Die Sozialpartner, sprich Arbeitgeber- und Arbeitnehmerverbände, sind auf eine gute und konstruktive Zusammenarbeit mit Regierungen angewiesen. Das ist auch auf flämischer Landesebene nicht anders, als anderswo. Die regionalen Verbände haben denn auch die Neuauflage der „Schwedischen Koalition“ mit N-VA, Open VLD und CD&V kommentiert.

Die Arbeitgeberverbände in Flandern zeigen sich recht zufrieden mit der Entwicklung und auch mit dem Inhalt des 7-seitigen Strategiepapiers, das Informator Bart De Wever als Grundlage für die anstehenden Koalitionsverhandlungen vorgelegt hat. Hans Maertens, der Vorstandsvorsitzende des flämischen Unternehmerverbandes VOKA, sagte dazu: „Die Latte liegt dort, worum unsere Betriebe gebeten haben: Hoch über dem Mittelmaß und mit Fokus auf Investition und Innovation.“

Dies sieht auch der Mittelstandsverband Unizo für Flandern und Brüssel so. Dort hieß es in einer Reaktion dazu: „Wir sehen eine ganze Reihe von Anknüpfungsmöglichkeiten für unsere kleinen und mittelständischen Unternehmen in Flandern.“

Weniger positiv sind allerdings die Gewerkschaften gestimmt. Die sozialistische Gewerkschaft ABVV stellt fest, dass das Strategiepapier „mehr von den gleichen fehlerhaften Rezepten“ aufweise. In Flandern werde es weiter „Geld regnen“ und zwar zu Lasten derer, um die es ohnehin schon nicht gut bestellt ist.

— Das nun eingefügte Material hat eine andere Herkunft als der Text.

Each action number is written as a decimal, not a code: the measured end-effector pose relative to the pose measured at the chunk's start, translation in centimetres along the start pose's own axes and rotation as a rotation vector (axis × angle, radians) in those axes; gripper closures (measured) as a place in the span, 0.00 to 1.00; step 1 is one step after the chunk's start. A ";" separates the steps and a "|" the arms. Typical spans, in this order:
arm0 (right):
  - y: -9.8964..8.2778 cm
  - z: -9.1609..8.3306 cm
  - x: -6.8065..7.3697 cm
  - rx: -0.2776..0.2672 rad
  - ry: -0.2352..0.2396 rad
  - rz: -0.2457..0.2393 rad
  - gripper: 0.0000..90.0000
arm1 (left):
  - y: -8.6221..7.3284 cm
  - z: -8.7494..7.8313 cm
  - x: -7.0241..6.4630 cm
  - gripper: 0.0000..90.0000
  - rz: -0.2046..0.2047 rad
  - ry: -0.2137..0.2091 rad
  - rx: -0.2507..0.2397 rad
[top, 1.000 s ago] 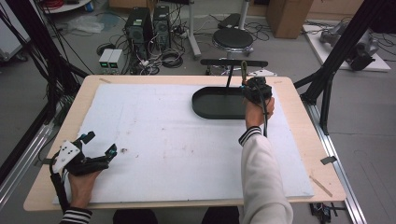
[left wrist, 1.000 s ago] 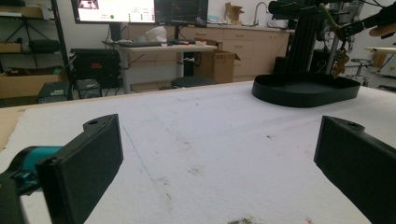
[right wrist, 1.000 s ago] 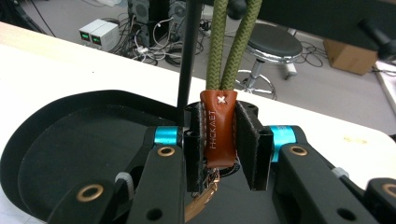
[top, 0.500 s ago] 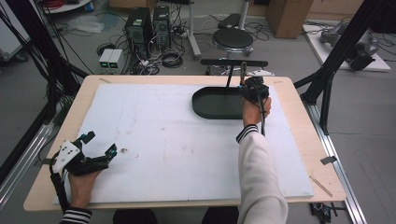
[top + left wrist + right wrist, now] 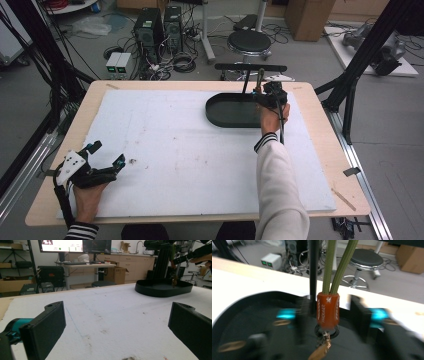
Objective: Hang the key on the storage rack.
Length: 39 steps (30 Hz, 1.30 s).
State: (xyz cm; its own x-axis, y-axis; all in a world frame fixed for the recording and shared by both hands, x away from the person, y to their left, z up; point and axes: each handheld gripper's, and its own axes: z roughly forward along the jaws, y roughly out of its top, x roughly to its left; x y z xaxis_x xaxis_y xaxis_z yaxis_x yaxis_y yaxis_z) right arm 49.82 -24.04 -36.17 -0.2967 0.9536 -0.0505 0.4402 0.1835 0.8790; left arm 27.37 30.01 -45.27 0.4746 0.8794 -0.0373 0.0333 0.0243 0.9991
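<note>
Two green cords [image 5: 337, 265] hang from a black T-shaped stand [image 5: 250, 66] and join in an orange sleeve [image 5: 327, 310]. A ring and a brass clip [image 5: 319, 352] dangle below the sleeve, over the black oval tray [image 5: 225, 112]. My right gripper [image 5: 265, 92] is at the tray's right end. Its blurred jaws stand either side of the sleeve with gaps, so the right gripper [image 5: 328, 307] is open. My left gripper [image 5: 107, 153] rests open at the table's near left corner, holding nothing. The left gripper [image 5: 117, 322] faces the tray [image 5: 160, 288] across the white mat.
A white mat [image 5: 190, 150] covers the wooden table [image 5: 320, 130]. The stand's black post [image 5: 313, 272] rises just left of the cords. A stool [image 5: 249, 42], computers and cables sit on the floor beyond the far edge. Black frame legs [image 5: 360, 75] flank the table.
My right gripper has edged slightly forward and left toward the hanging cords over the tray. The left gripper has stayed put.
</note>
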 end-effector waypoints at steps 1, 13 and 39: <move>-0.1 0.1 0.0 0.000 0.012 0.018 0.37 | 0.0 0.0 0.0 0.02 0.000 0.000 0.000; -1.8 -6.4 -1.0 -0.135 0.243 0.061 0.00 | 0.0 0.0 0.0 0.02 0.000 -0.008 -0.005; -17.3 -14.7 -2.9 -0.459 0.393 -0.010 0.00 | -0.1 -0.2 -0.1 0.02 0.011 -0.010 -0.016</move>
State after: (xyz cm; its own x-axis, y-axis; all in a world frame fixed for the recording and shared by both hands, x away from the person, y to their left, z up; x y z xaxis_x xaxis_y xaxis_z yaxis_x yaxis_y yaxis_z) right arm 30.60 -33.53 -44.21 -0.6282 0.7769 0.0420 0.0512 -0.0126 0.9986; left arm 27.18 29.98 -45.33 0.4837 0.8748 -0.0263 0.0141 0.0223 0.9997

Die christliche Gewerkschaft ACV bedauert, dass die Verhandlungsgrundlage für die Koalitionsgespräche kaum Investitionen in mehr Personal für den Öffentlichen Dienst vorsieht und hält nicht nur aus diesem Grunde von den Strategiepapier von Bart De Wevers N-VA nicht besonders viel.